Successful price printout means data entry success.

In [179]:
len(cleaned8)

185

In [328]:
n = 183  # CHANGE THIS STARTING NUMBER VALUE YOURSELF for all rows

for i in range(n, len(cleaned8)):
        # entry is one row of cleaned8.
 entry = cleaned8.values[i]

 entity = entry[1]
 year = entry[2]
 ticker = entry[-2]

 start = datetime.datetime(year, 1, 1)
 end = datetime.datetime(year,12,31)
 f = web.DataReader(ticker, 'yahoo', start, end)

 day1 = f['Close']            # We will only look at close values
 day2 = day1.shift(+10)

 ChangeAmnt = day1 - day2      # Negative is drop; positive is rise
 ChangePercent = ChangeAmnt / day1

 sortPercents = ChangePercent.sort_values()
                                # Enter price into DF
 cleaned8.loc[i,'Worst stock price drop rate after breach'] = sortPercents[0]
 print(i, sortPercents[0])

183 -0.0358219733065
184 -0.532264964543


Check data entry accuracy below:

In [329]:
cleaned8.loc[184]

index                                             252
Entity                                        Equifax
Real Year                                        2017
records lost                                143000000
ORGANISATION                                financial
METHOD OF LEAK                                 hacked
DATA SENSITIVITY                                50000
Stock Ticker                                      EFX
Worst stock price drop rate after breach    -0.532265
Name: 184, dtype: object

In [330]:
# Export to CSV

cleaned8.to_csv("DataBreach&Stocks.csv", header=True, encoding='utf-8')

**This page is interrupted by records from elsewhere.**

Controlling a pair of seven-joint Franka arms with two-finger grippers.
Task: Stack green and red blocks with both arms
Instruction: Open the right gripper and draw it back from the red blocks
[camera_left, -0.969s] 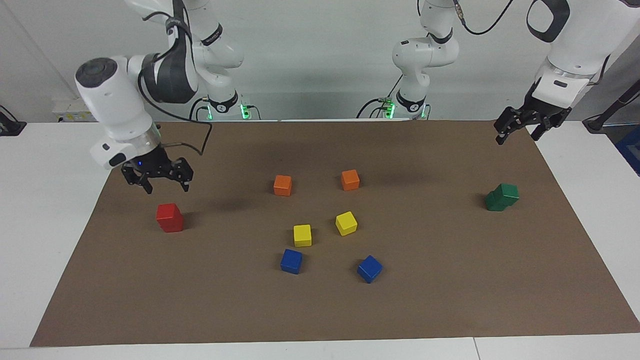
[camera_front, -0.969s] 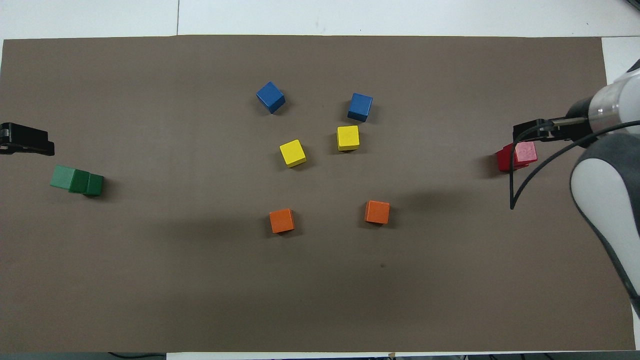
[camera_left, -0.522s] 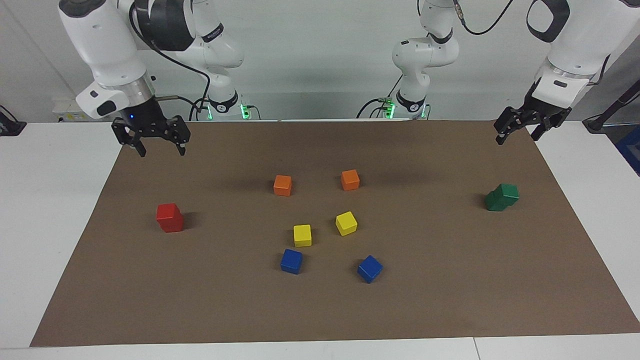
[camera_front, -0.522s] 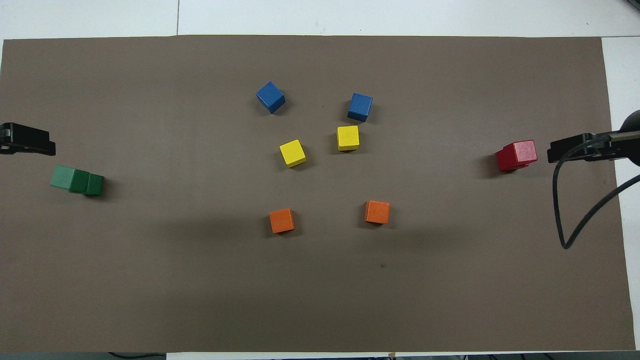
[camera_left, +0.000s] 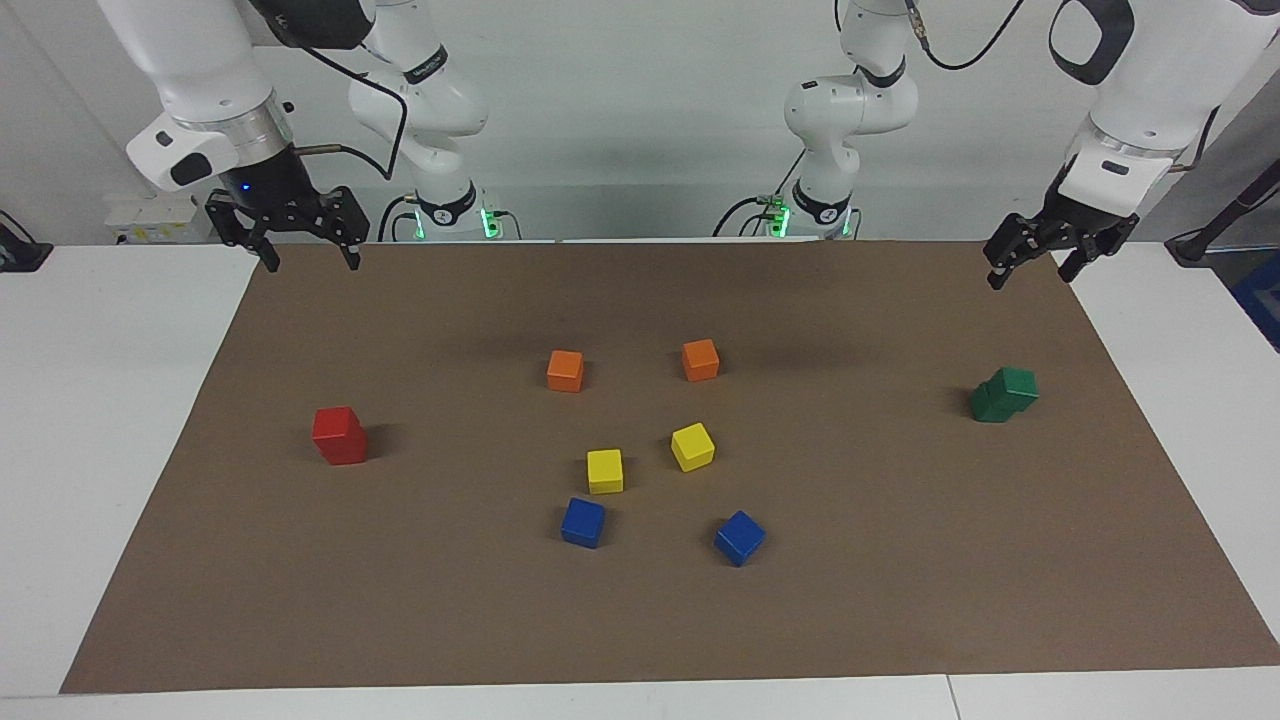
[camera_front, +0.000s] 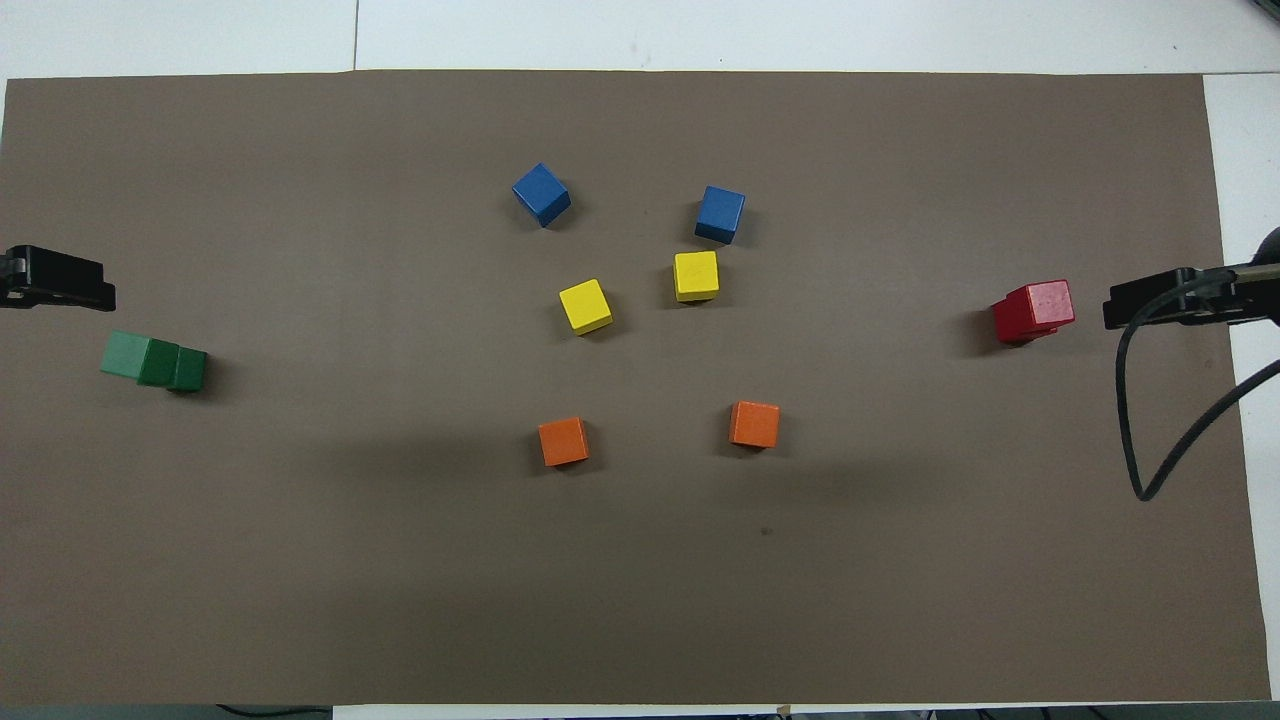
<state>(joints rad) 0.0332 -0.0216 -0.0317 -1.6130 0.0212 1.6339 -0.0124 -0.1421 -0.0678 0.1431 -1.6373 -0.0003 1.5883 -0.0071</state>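
Observation:
Two red blocks (camera_left: 339, 435) (camera_front: 1035, 310) stand one on the other at the right arm's end of the brown mat. Two green blocks (camera_left: 1003, 394) (camera_front: 150, 360) are stacked at the left arm's end, the upper one set off to one side. My right gripper (camera_left: 311, 262) (camera_front: 1170, 300) hangs open and empty high over the mat's edge by the robots, well clear of the red stack. My left gripper (camera_left: 1030, 275) (camera_front: 60, 280) hangs open and empty over the mat's corner, apart from the green stack.
Mid-mat lie two orange cubes (camera_left: 565, 370) (camera_left: 700, 359), two yellow cubes (camera_left: 604, 470) (camera_left: 692, 446) and two blue cubes (camera_left: 582, 522) (camera_left: 739, 537), the blue ones farthest from the robots. The brown mat (camera_left: 900, 600) covers most of the white table.
My right gripper has risen from just above the red stack and drawn back toward the robots' edge of the mat, still open. The left gripper and all blocks have stayed put.

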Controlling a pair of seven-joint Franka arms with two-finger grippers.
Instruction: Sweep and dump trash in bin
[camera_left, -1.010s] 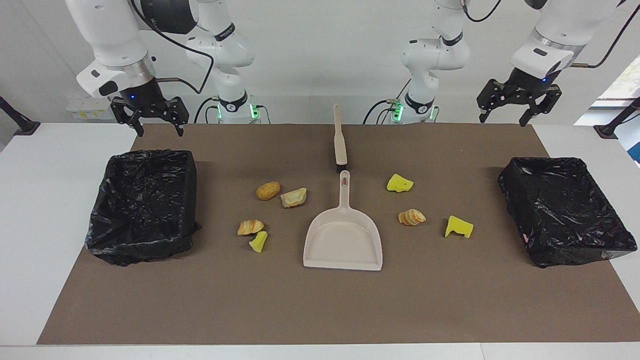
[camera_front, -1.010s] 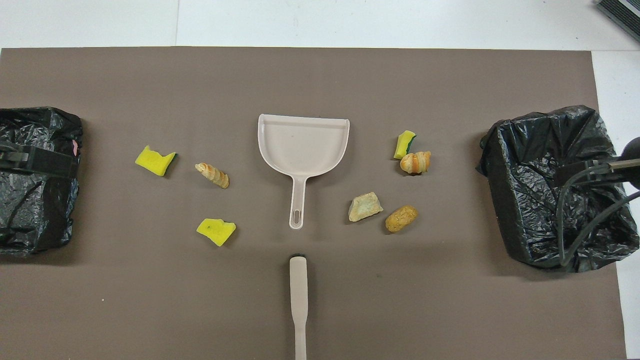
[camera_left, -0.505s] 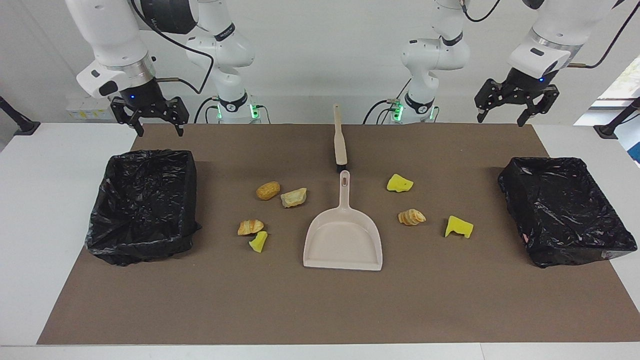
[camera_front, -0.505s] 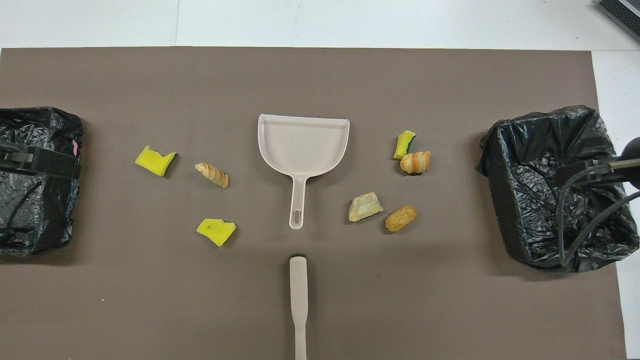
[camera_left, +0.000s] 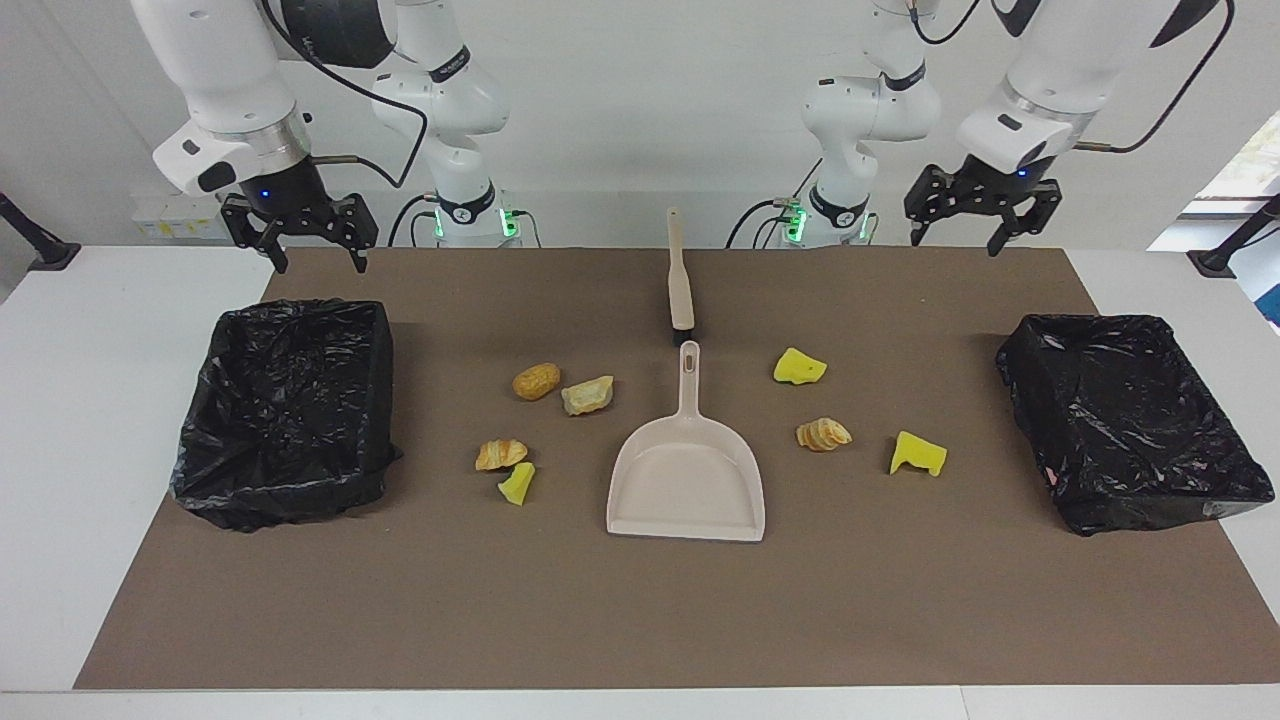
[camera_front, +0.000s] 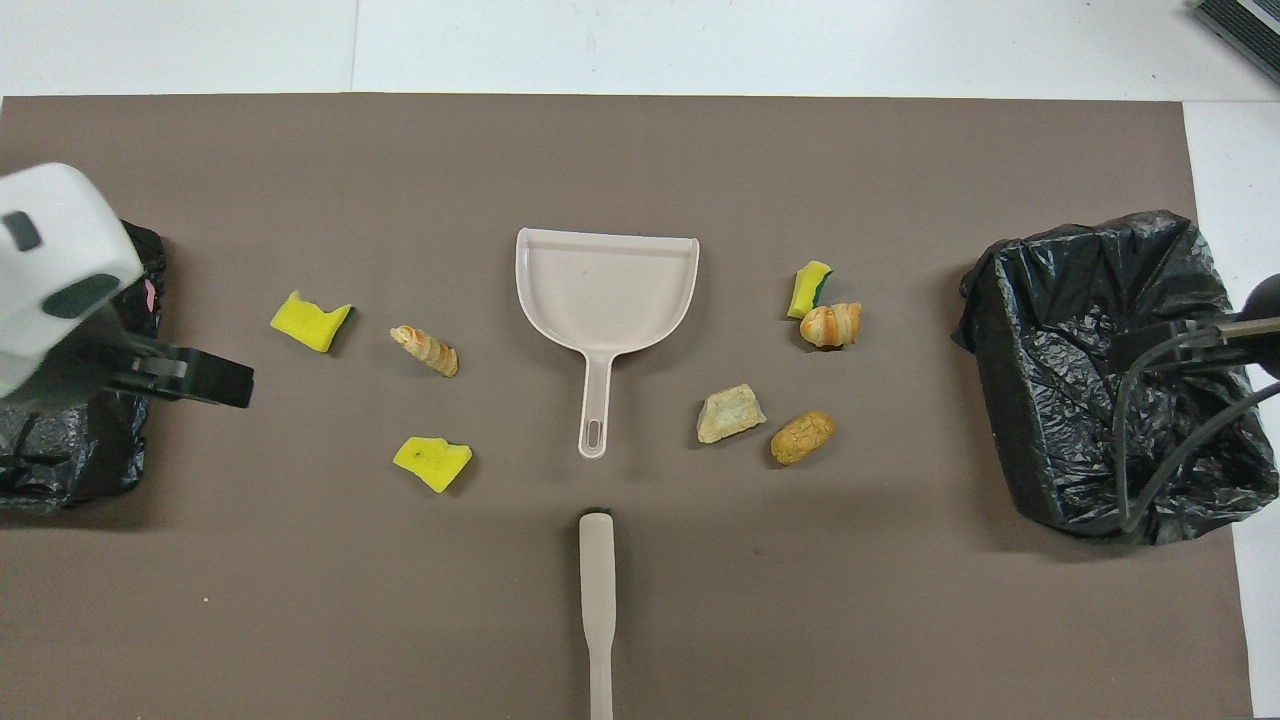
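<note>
Several pieces of trash lie on the brown mat around a beige dustpan (camera_left: 687, 480). Toward the right arm's end are a potato-like lump (camera_left: 536, 381), a bread chunk (camera_left: 587, 396), a croissant (camera_left: 499, 454) and a yellow sponge (camera_left: 517, 484). Toward the left arm's end are two yellow sponges (camera_left: 799, 367) (camera_left: 917, 454) and a ridged bread piece (camera_left: 823, 434). A black-lined bin (camera_left: 290, 310) stands at the right arm's end, another bin (camera_left: 1090, 322) at the left arm's end. My left gripper (camera_left: 955, 243) hangs open and raised beside that bin, one finger (camera_front: 195, 376) showing from above. My right gripper (camera_left: 320, 268) waits open above its bin's edge.
A beige brush (camera_left: 680, 280) lies in line with the dustpan's handle, nearer to the robots. Brown mat (camera_left: 640, 620) covers the white table, with bare stretches at the end farthest from the robots. The right arm's cable (camera_front: 1150, 450) hangs over its bin.
My left gripper has swung from beside its bin toward the table's middle, staying raised and open. The right arm and all the pieces have not moved.
</note>
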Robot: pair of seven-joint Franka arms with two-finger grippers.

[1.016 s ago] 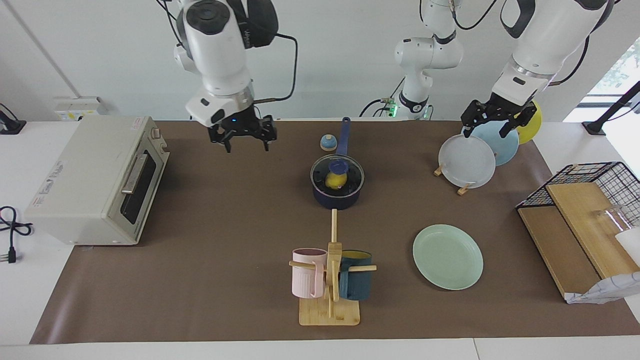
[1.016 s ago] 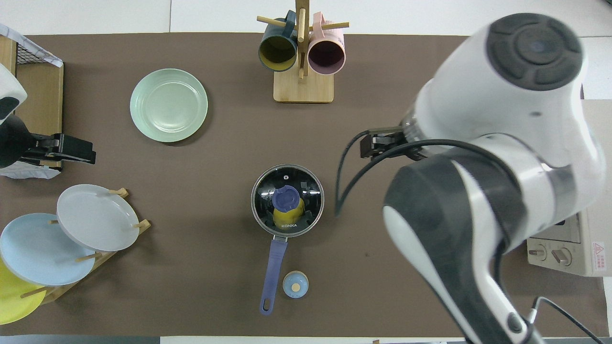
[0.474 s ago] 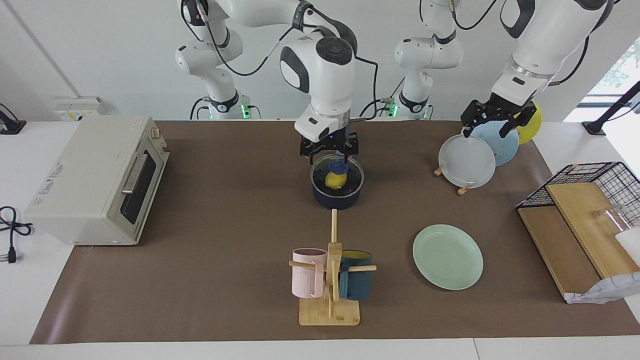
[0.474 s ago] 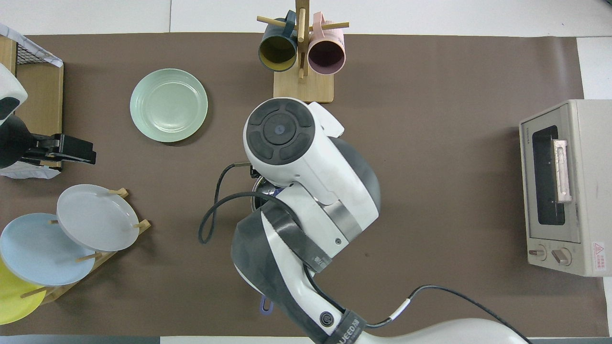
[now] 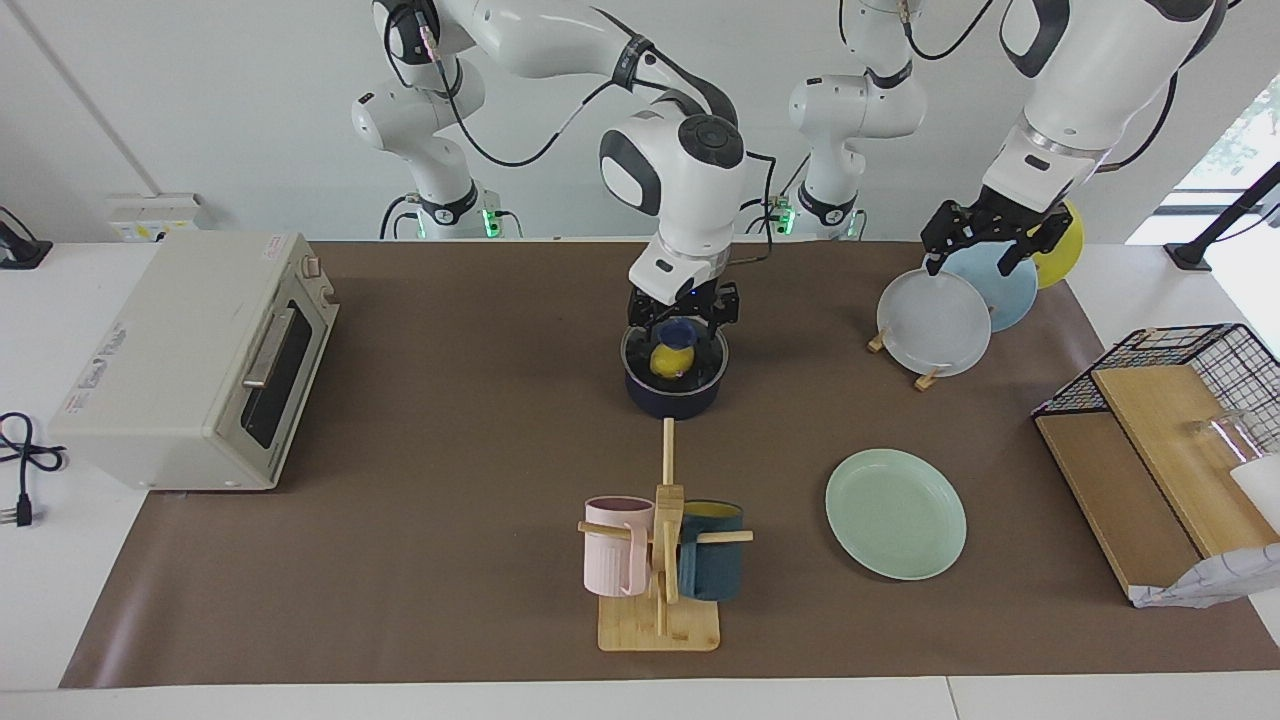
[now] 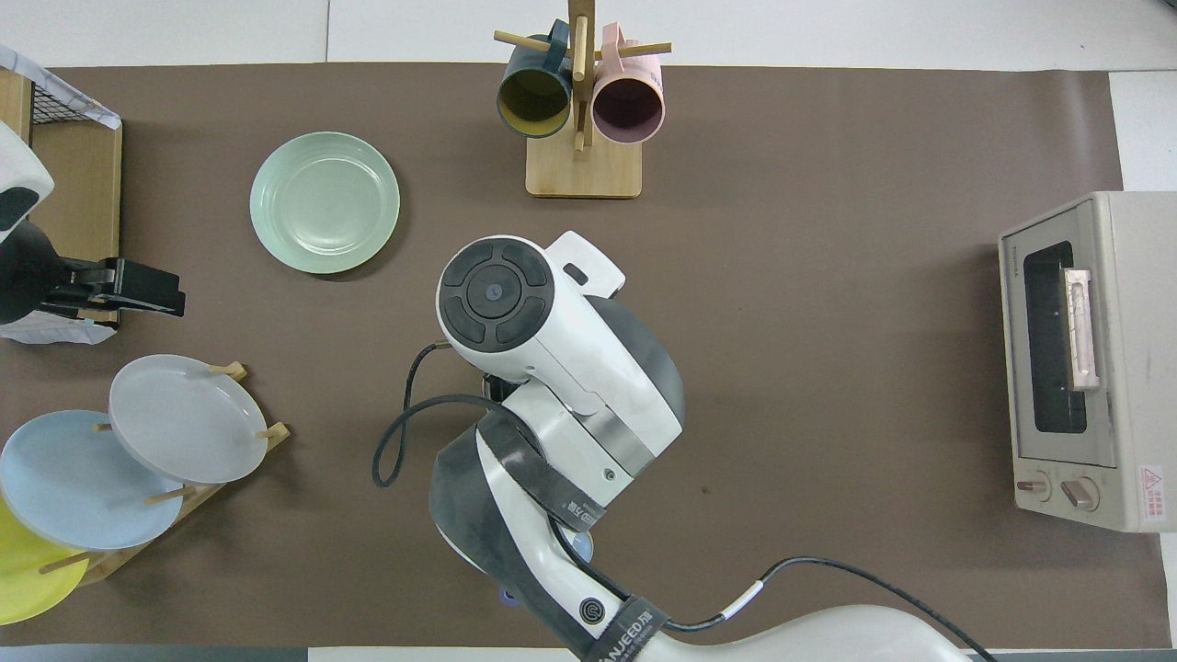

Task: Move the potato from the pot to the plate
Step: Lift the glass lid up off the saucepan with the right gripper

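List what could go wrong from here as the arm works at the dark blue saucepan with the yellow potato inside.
1. A glass lid with a blue knob covers the dark blue saucepan, so the open right gripper must remove it first; it could slip or drag the pan.
2. The smooth, rounded yellow potato may squirt from two fingers.
3. The carry to the mint-green round plate is long; a drop could roll. The left gripper waits over the plate rack.

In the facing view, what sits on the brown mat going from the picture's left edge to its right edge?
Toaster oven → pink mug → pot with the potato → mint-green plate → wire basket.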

Forgot to remove leftover rows that contain no stock data:

In [3]:
DF = pd.read_csv("DataBreach&Stocks.csv")

In [5]:
DF2 = DF[DF['Worst stock price drop rate after breach'] != 0.000000]

In [8]:
DF2.to_csv("DataBreach&Stocks2.csv", header=True, encoding='utf-8')

# Conclusion

Stock price data can be very detailed; I decided the most important stock measure is change in closing values within a 10-day trading window, during the year the company experienced a breach. Lowest stock price drop rate within 10 days trading window is assumed to be when the breach was announced or occured.  Then, I took the average stock price drop rates, grouped by organization type. I figured it would be most useful to viewers when they can see the performance of their own industry in relation to other industries in the stock market.

All companies' stocks can drop in value at various points in time. Severity and reasoning behind the drops has many factors behind it. Through this graph viewers can see what, and possibly also realize why some industry stock prices drop harder than others.